Garlic output has nearly doubled in the last four years in India and increased close to five times in Madhya Pradesh, according to data placed by Union Agriculture Minister Narendra Singh Tomar in Parliament last week. However, it has been learnt that the Madhya Pradesh government has informed the Centre that there was no such increase and blamed the misunderstanding on likely “data error”.
In reply to a question from Lok Sabha MPs Gautham Sigamani Pon and CN Annadurai (both from DMK), Tomar, who incidentally hails from MP, said that Madhya Pradesh, Rajasthan, Uttar Pradesh, Gujarat, Punjab and Assam are leading garlic producing States, as per the third avanced estimates of 2020-21; he also placed the state-wise area and output data in the House.
“The error in area and production data of 2017-18 was communicated by the State government to National Horticulture Board much earlier and it is unfortunate that they have not corrected it,” said a source in the State government. For 2017-18, the State government estimated the garlic area at 1.86 lakh hectares while the Centre put it at 92,500 hectares. Similarly, production was 18.83 lakh tonnes, as per State data, whereas the Centre has put it at 4.05 lakh tonnes.
According to the State data, seven major districts — Dewas, Dhar, Indore, Mandsaur, Neemuch, Ratlam and Ujjain, each with more than 10,000 hectares under garlic — together produced 14.5 lakh tonnes in 2020, which is 73 per cent of the total output of Madhya Pradesh. While the output has increased from the 2017 level in each of them, only Neemuch (top producing district) faced a decline of 36 per cent due to a fall in area.
Over the last few years, import of garlic has been rising while export has been falling, barring some exceptions. Imports in the 2020-21 fiscal was at 7,473.40 tonnes (valued at ₹33.82 crore), the highest in 15 years. The previous high was 20,409.20 tonnes in 2004-05, official data show.
Exports of fresh and/or chilled garlic, on the other hand, after halving in 2014-15, began to rise and touched 23,547.25 tonnes in 2016-17, before declining again. Overseas shipments touched 4,497.93 tonnes during 2020-21, implying the country became a net importer that year. The country had a record 34,170.27 tonnes of exports in 2012-13.

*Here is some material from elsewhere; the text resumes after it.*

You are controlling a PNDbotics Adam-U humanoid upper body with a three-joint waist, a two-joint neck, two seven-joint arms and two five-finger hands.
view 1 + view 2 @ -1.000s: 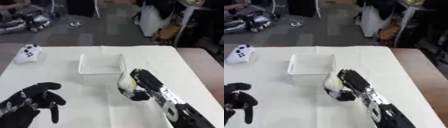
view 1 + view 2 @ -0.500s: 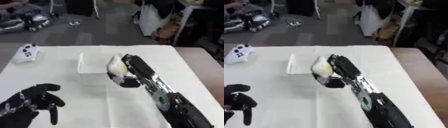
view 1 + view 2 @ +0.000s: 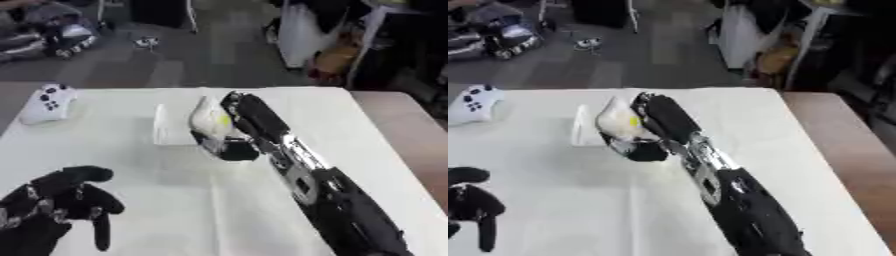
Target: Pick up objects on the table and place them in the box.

“There is nothing wrong if both export and import continue simultaneously but the quantity matters; and for garlic, the country cannot afford to depend on others,” said an agriculture scientist. But AK Singh, deputy director general (horticulture) of Indian Council of Agriculture Research (ICAR), said there is much awareness about horticulture technologies among the new generation of farmers, who have been using drip irrigation in districts like Ratlam, Madhya Pradesh.
“The demand for high-value crops like garlic has gone up as more and more people are getting health-conscious. Farmers are shifting to garlic from crops like wheat and barley. Also, the net income realisation in garlic is higher compared to traditional crops,” Singh said.